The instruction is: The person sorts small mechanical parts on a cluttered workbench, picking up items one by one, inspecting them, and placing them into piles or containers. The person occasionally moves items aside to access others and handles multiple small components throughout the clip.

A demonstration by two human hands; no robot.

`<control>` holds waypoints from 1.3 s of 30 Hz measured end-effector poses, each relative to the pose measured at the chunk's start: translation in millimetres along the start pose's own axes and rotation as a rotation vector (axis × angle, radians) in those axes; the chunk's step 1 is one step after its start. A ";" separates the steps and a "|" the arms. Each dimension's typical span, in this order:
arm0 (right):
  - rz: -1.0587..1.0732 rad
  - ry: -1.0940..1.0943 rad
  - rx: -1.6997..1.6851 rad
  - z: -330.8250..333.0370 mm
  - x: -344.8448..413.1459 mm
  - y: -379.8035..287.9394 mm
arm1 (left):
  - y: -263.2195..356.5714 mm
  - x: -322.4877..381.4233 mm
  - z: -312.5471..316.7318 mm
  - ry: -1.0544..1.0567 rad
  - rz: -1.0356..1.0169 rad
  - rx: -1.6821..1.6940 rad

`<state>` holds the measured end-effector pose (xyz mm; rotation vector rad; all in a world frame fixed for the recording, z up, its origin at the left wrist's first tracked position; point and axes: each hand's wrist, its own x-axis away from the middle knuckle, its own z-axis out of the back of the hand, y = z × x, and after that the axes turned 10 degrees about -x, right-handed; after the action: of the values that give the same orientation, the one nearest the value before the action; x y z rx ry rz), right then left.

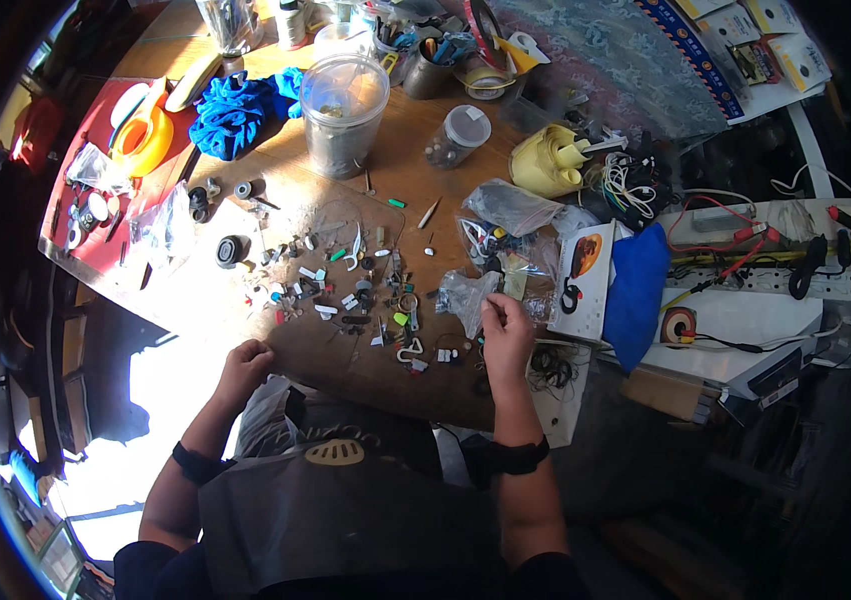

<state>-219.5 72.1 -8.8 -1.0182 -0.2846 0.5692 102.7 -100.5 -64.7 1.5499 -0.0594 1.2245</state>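
Observation:
My right hand [508,337] pinches the edge of a small clear plastic bag [468,298] at the right of the wooden table [320,360]. My left hand [247,366] rests at the table's front edge with its fingers curled; whether anything small is between them is hidden. Between the hands lie many small loose parts, among them a green piece [400,319], a white carabiner-shaped clip [410,349] and a metal ring [407,302]. Farther back are a white curved piece [355,249] and a black round knob [229,251].
A lidded clear plastic tub [343,120] and a smaller jar [459,136] stand farther back. Blue cloth [226,124] and an orange tape dispenser [144,139] are at left. Filled plastic bags [508,206], a white box [581,281] and cables [624,184] crowd the right.

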 end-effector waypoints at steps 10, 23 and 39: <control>0.129 0.035 0.039 1.6 1.9 -8.8 | -8.2 -0.3 6.1 0.019 0.026 0.008; 0.097 -0.450 0.282 -70.6 48.4 23.5 | -9.1 -0.7 9.2 0.012 -0.001 0.042; 0.068 -0.416 0.391 -69.1 47.8 32.0 | -10.0 2.1 17.0 0.011 0.029 0.089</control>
<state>-157.3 62.4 -73.1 -0.5271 -0.4848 0.8617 120.7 -108.1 -67.8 1.6242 -0.0200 1.2732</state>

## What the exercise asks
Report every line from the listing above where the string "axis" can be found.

## Result below
`<control>` holds waypoints from 1.3 s of 30 Hz measured end-effector poses, each relative to the pose measured at the chunk's start: translation in millimetres along the start pose's own axes and rotation as a rotation vector (axis × angle, radians) in those axes; the chunk's step 1 is one step after its start. A ";" separates the steps and a "|" the arms. Each dimension's typical span, in this order:
`<state>` holds the measured end-effector pose (xyz mm; rotation vector rad; all in a world frame fixed for the recording, z up, its origin at the left wrist's first tracked position; point and axes: each hand's wrist, its own x-axis away from the middle knuckle, its own z-axis out of the back of the hand, y = z × x, and after that the axes turned 10 degrees about -x, right-handed; after the action: of the values that give the same orientation, the one nearest the value before the action; x y z rx ry rz), right then left.

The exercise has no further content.